Gunner Lewis-Vale, from Bridgnorth, Shropshire, has Hurler Syndrome – the most severe form of Mucopolysaccharidosis (MPS) Type 1.
The rare genetic disorder affects the body’s ability to break down sugars causing major damage to the heart, liver and spleen as well as chronic pain.
The one-year-old needs a bone marrow transplant before his second birthday in October but no matches were found on the UK register.
Mum Holly and dad Jamie, both 31, and sister Daisy, 4, were all tested but weren’t a match for Gunner.
But with just a few months left, a donor was finally found in Germany and has selflessly agreed to donate.
The transplant, scheduled for next month, will raise Gunner’s life expectancy from one or two years to around 10 and will improve his quality of life.
Speaking today, Holly said: “Finding a donor was a journey of ups and downs, finding out that ourselves and our daughter Daisy weren’t a match was a shock.
“Then discovering that there wasn’t a match currently on the UK register was when we started to worry, especially because he needed a transplant before October 2021.
“Then when an urgent appeal was put out worldwide I don’t think we knew what to think at the time.
“We experienced two matches coming forwards that weren’t a strong enough match for us to put Gunner through the BMT (Bone Marrow Transplant).
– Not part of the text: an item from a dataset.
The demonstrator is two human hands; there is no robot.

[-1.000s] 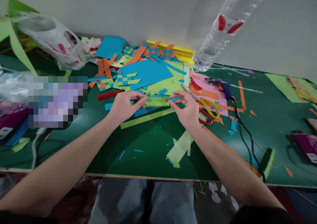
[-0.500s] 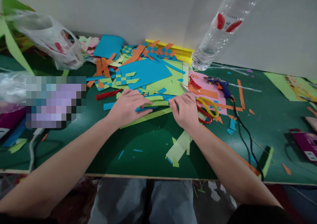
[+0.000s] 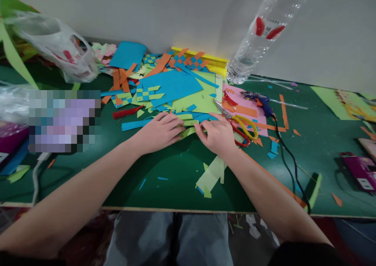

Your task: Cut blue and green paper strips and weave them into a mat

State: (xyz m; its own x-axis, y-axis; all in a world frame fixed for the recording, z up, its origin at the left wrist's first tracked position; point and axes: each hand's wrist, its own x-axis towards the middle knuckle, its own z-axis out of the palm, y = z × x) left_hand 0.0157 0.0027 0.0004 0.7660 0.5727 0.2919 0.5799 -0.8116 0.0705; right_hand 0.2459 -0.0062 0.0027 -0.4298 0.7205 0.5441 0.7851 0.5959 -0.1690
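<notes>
My left hand [image 3: 160, 132] lies on the green table [image 3: 164, 168] with its fingers stretched over light green paper strips [image 3: 189, 125], pressing them down. My right hand [image 3: 216, 134] sits just right of it, fingers curled and pinching the end of a light green strip. Blue strips [image 3: 136, 123] lie under and beside the left hand. The strips lie at the near edge of a heap of blue, green and orange cut paper [image 3: 173, 87].
Scissors [image 3: 239, 123] with red and yellow handles lie right of my right hand. A blue glue gun [image 3: 261, 100] with a black cord, a clear plastic bottle [image 3: 258, 35] against the wall, a plastic bag [image 3: 55, 46] at left, green scraps [image 3: 211, 174] near the front edge.
Both hands have drawn closer together and nearer to me. The long green strip that lay under them is now gathered beneath my fingers. The left hand has flattened onto the strips.
</notes>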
Then we found a strong match but the donor didn’t respond to the contact made.
“Finally, this month, we had news of a strong match in Germany and the donor has responded to contact and dates were set. We just couldn’t believe it!
“We had always stayed positive thinking that we just hadn’t found the donor yet. So now we’ve got procedure dates it’s certainly sunk in.
Gunner’s condition is extremely rare and affects 1 in 100,000 people worldwide.
MPS Type 1 Hurler is a genetic disorder which affects the body’s natural ability to break down the sugars we produce.
Therefore the body starts to store them in vital organs such as the liver, spleen, heart and brain.
The only treatment available to prevent the body’s sugars attacking Gunner’s brain is through Bone Marrow Transplant.
Holly added: “We are looking at quality over quantity due to the condition causing a shortened life expectancy estimated to be 10 years old.
“He may have mobility difficulties when he’s older alongside bad eyesight and hearing.
“We have weekly visits to Birmingham Children’s Hospital for five hour enzyme transfusions which helps break down sugars already there but as we have been made aware damage already caused by his late diagnosis of MPS Type 1 is irreversible.
“Gunner is amazing with all the hospital appointments and treatments and takes it all in his stride.
“He is loving the attention from the doctors and nurses and smiling all day long!”